Since I asserted that there is a department meeting this afternoon, it would seem that I ought to believe that there is a department meeting this afternoon. And since I have strong evidence that there is no department meeting this afternoon, it ought to be the case that I don't believe that there is a department meeting this afternoon. So, it ought to be the case that I believe and don't believe that there is a department meeting this afternoon. But this can't be right. So, something must have gone wrong.

MacFarlane rejects modus ponens. So, the following inference form is not unrestrictedly valid:

If I assert 'there is a department meeting this afternoon', then I ought to believe that there is one.
I assert 'there is a department meeting this afternoon
So I ought to believe that there is one

So he can avoid the unfortunate consequence. But there is an alternative move available. Broome's move. Broome allows for wide-scope 'ought' statements (or 'requirement' statements but I am here focusing on 'ought' statements). So, it is not quite right that if I assert 'there is a department meeting', then I ought to believe that there is one. Rather, it ought to be the case that if I assert 'there is a department meeting', then I believe that there is one.

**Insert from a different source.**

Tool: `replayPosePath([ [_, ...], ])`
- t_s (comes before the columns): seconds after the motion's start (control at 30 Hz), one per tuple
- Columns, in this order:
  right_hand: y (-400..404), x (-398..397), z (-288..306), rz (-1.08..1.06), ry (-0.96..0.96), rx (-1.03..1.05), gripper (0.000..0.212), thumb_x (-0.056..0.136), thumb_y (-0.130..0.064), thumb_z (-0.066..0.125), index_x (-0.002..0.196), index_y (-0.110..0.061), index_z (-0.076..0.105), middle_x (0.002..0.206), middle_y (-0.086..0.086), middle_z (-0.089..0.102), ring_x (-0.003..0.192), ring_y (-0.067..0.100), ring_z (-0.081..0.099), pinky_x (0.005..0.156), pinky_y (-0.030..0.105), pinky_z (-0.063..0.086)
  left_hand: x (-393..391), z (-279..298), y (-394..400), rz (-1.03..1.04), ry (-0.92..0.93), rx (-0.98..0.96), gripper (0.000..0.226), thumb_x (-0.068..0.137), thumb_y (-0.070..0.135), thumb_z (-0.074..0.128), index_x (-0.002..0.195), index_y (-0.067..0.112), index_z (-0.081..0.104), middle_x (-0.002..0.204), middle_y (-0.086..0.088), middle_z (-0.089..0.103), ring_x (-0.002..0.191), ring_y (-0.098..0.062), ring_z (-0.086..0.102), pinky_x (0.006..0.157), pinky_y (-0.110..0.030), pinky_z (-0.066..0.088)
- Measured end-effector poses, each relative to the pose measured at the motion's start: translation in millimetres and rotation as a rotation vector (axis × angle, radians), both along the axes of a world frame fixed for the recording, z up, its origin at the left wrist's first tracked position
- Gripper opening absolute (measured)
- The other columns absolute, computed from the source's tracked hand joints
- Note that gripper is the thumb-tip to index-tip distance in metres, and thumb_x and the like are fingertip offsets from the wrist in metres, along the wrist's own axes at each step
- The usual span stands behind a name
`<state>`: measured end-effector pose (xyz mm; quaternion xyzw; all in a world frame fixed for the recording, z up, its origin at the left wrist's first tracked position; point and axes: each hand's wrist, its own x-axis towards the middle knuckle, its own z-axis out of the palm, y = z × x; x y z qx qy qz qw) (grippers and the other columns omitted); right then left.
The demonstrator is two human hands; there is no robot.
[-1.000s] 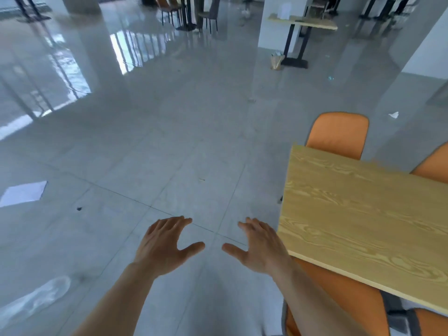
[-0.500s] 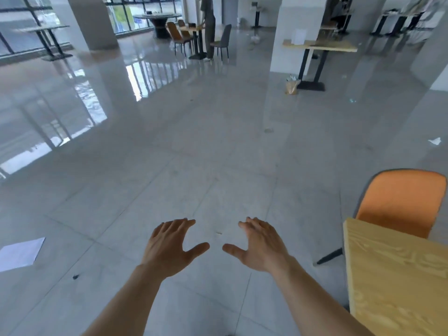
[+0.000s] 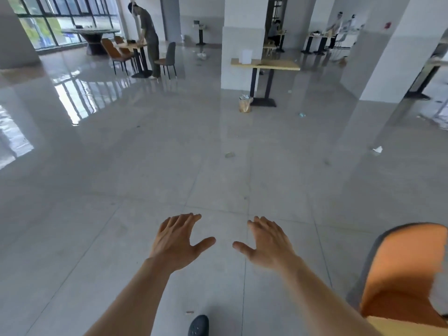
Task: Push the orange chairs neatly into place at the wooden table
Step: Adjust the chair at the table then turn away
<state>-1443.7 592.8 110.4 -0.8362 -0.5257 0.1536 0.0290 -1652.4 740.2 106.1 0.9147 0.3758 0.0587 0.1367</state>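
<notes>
One orange chair (image 3: 402, 270) with a grey rim shows at the lower right edge, its back facing me. A sliver of the wooden table (image 3: 409, 327) peeks out below it at the bottom right corner. My left hand (image 3: 178, 240) and my right hand (image 3: 269, 242) are stretched out in front of me over the bare floor, palms down, fingers spread. Neither hand touches the chair or holds anything. The right hand is well left of the chair's back.
Grey glossy tile floor (image 3: 218, 166) spreads ahead. A white pillar (image 3: 244, 40) with a small wooden table (image 3: 266, 65) and a paper bag (image 3: 245, 104) stands mid-distance. A person (image 3: 148, 37) leans over a far table with chairs. My dark shoe (image 3: 198, 324) shows below.
The view has lifted and swung left: the wooden table and second orange chair have slid nearly out of frame at the lower right. Both hands keep the same spread pose.
</notes>
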Motion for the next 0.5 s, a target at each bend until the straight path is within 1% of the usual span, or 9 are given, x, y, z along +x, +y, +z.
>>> replayPosePath([
  [0.1, 54, 58, 3, -0.103, 0.011, -0.022, 0.091, 0.094, -0.077, 0.033, 0.161, -0.018, 0.019, 0.17, 0.003, 0.013, 0.156, 0.022, 0.006, 0.125, 0.039, 0.006, 67, -2, 77, -0.066, 0.0, -0.017, 0.086, 0.084, 0.086, 0.032, 0.154, 0.035, 0.031, 0.159, 0.012, 0.034, 0.146, -0.012, 0.024, 0.121, -0.032, 0.013],
  [0.2, 92, 115, 14, -0.219, 0.001, 0.0, 0.101, 0.084, -0.084, 0.019, 0.161, -0.018, 0.019, 0.17, 0.003, 0.014, 0.156, 0.022, 0.008, 0.125, 0.038, 0.007, 142, 3, 138, -0.147, 0.01, -0.045, 0.086, 0.084, 0.085, 0.031, 0.154, 0.035, 0.029, 0.159, 0.012, 0.033, 0.147, -0.012, 0.022, 0.122, -0.033, 0.012],
  [0.23, 102, 136, 17, -0.257, -0.006, 0.009, 0.101, 0.085, -0.084, 0.018, 0.161, -0.018, 0.02, 0.169, 0.004, 0.015, 0.156, 0.022, 0.009, 0.125, 0.037, 0.009, 169, 6, 154, -0.179, 0.012, -0.047, 0.086, 0.084, 0.084, 0.03, 0.154, 0.035, 0.029, 0.159, 0.012, 0.033, 0.147, -0.012, 0.022, 0.122, -0.033, 0.012],
  [0.33, 115, 196, 21, -0.374, -0.004, 0.017, 0.085, 0.097, -0.072, 0.033, 0.16, -0.017, 0.02, 0.169, 0.004, 0.017, 0.155, 0.022, 0.012, 0.125, 0.037, 0.011, 255, 10, 189, -0.303, 0.031, -0.025, 0.087, 0.084, 0.084, 0.027, 0.154, 0.034, 0.03, 0.158, 0.011, 0.035, 0.146, -0.013, 0.025, 0.122, -0.035, 0.015],
  [0.43, 112, 256, 17, -0.507, -0.009, 0.024, 0.081, 0.098, -0.069, 0.035, 0.16, -0.018, 0.022, 0.168, 0.004, 0.019, 0.154, 0.023, 0.015, 0.124, 0.036, 0.012, 345, 5, 200, -0.434, 0.038, -0.021, 0.087, 0.084, 0.085, 0.027, 0.154, 0.033, 0.03, 0.158, 0.011, 0.036, 0.146, -0.014, 0.027, 0.122, -0.036, 0.016],
  [0.5, 106, 300, 10, -0.585, -0.011, 0.026, 0.081, 0.098, -0.069, 0.036, 0.159, -0.018, 0.025, 0.167, 0.004, 0.022, 0.154, 0.023, 0.016, 0.123, 0.035, 0.013, 406, 1, 200, -0.527, 0.042, -0.021, 0.092, 0.081, 0.088, 0.023, 0.154, 0.033, 0.03, 0.157, 0.012, 0.036, 0.146, -0.014, 0.026, 0.122, -0.035, 0.016],
])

Moreover, detachment fails. So the following inference is invalid:

It ought to be the case that if I assert 'there is a department meeting', then I believe that there is one
I assert 'there is a department meeting'
Hence, I ought to believe that there is one

Of course, Broome could allow the following inferences:

It ought to be the case that if I assert 'there is a department meeting', then I believe that there is one
I ought to assert 'there is a department meeting'
Hence, I ought to believe that there is one

It ought to be the that if I assert 'there is a department meeting', then I believe that there is one
I assert 'there is a department meeting', and it is not the case that I ought not to assert 'there is a department meeting'
Hence, I ought to believe that there is one

My main concern with the MacFarlane move (i.e., his theory of conditionals) is that on the assumption that the first sentence is a narrow-scope 'ought' statement, the following instance of modus ponens seems exceedingly plausible:

If I assert 'there is a department meeting this afternoon', then I ought to believe that there is one.
I assert 'there is a department meeting this afternoon'
So I ought to believe that there is one

However, as we have seen, if we accept just this one instance of modus ponens, then we can derive a contradiction in the envisaged circumstances.

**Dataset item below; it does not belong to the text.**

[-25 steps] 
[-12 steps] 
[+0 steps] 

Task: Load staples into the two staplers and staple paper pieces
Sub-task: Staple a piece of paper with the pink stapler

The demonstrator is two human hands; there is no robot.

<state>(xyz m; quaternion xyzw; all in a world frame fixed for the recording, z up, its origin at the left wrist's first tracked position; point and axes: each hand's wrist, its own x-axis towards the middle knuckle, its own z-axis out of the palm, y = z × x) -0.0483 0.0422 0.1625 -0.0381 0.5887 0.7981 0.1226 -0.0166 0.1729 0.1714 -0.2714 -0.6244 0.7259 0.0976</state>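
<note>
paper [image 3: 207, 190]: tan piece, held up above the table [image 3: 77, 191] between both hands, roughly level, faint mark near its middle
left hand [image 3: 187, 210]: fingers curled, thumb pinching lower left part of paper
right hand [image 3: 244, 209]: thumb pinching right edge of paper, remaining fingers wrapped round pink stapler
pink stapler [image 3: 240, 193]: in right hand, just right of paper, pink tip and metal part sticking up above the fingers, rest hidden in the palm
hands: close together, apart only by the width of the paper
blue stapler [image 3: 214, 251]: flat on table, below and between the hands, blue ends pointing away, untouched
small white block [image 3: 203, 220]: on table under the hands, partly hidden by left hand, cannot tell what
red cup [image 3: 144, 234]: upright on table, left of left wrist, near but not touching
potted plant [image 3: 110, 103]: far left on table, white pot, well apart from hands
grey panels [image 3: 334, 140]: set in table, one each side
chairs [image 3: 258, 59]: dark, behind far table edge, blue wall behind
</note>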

Here is a second potential worry about MacFarlane's (and Kolodny's) account. For MacFarlane, possible world-states are states compatible with what is known (by the assessor). The ideal world-states are a subset of the possible world-states (the set of the most ideal states). Now, consider 4-year old Mary. Her mom has told her that if her pants are on fire, she ought to pour water on them. She truly believes but doesn't *know* that if her pants are on fire, she ought to pour water on them, and she doesn't know that liquid hydrogen is distinct from water. So, in some of the possible world-states (where Mary is the assessor), water = liquid hydrogen and in others water is not identical to liquid hydrogen (since she doesn't know about the identity). Moreover, since she doesn't know that if her pants are on fire she ought to pour water on them, water = liquid hydrogen in some of the ideal possible world-states, and in some of those states, Mary's pants are on fire and she pours liquid hydrogen on her pants (causing an explosion). Assuming 'she ought to' and 'she is permitted to' are duals, it follows that if Mary's pants are on fire, she is permitted to pour liquid hydrogen on her pants, which seems unintuitive (even when she is the assessor).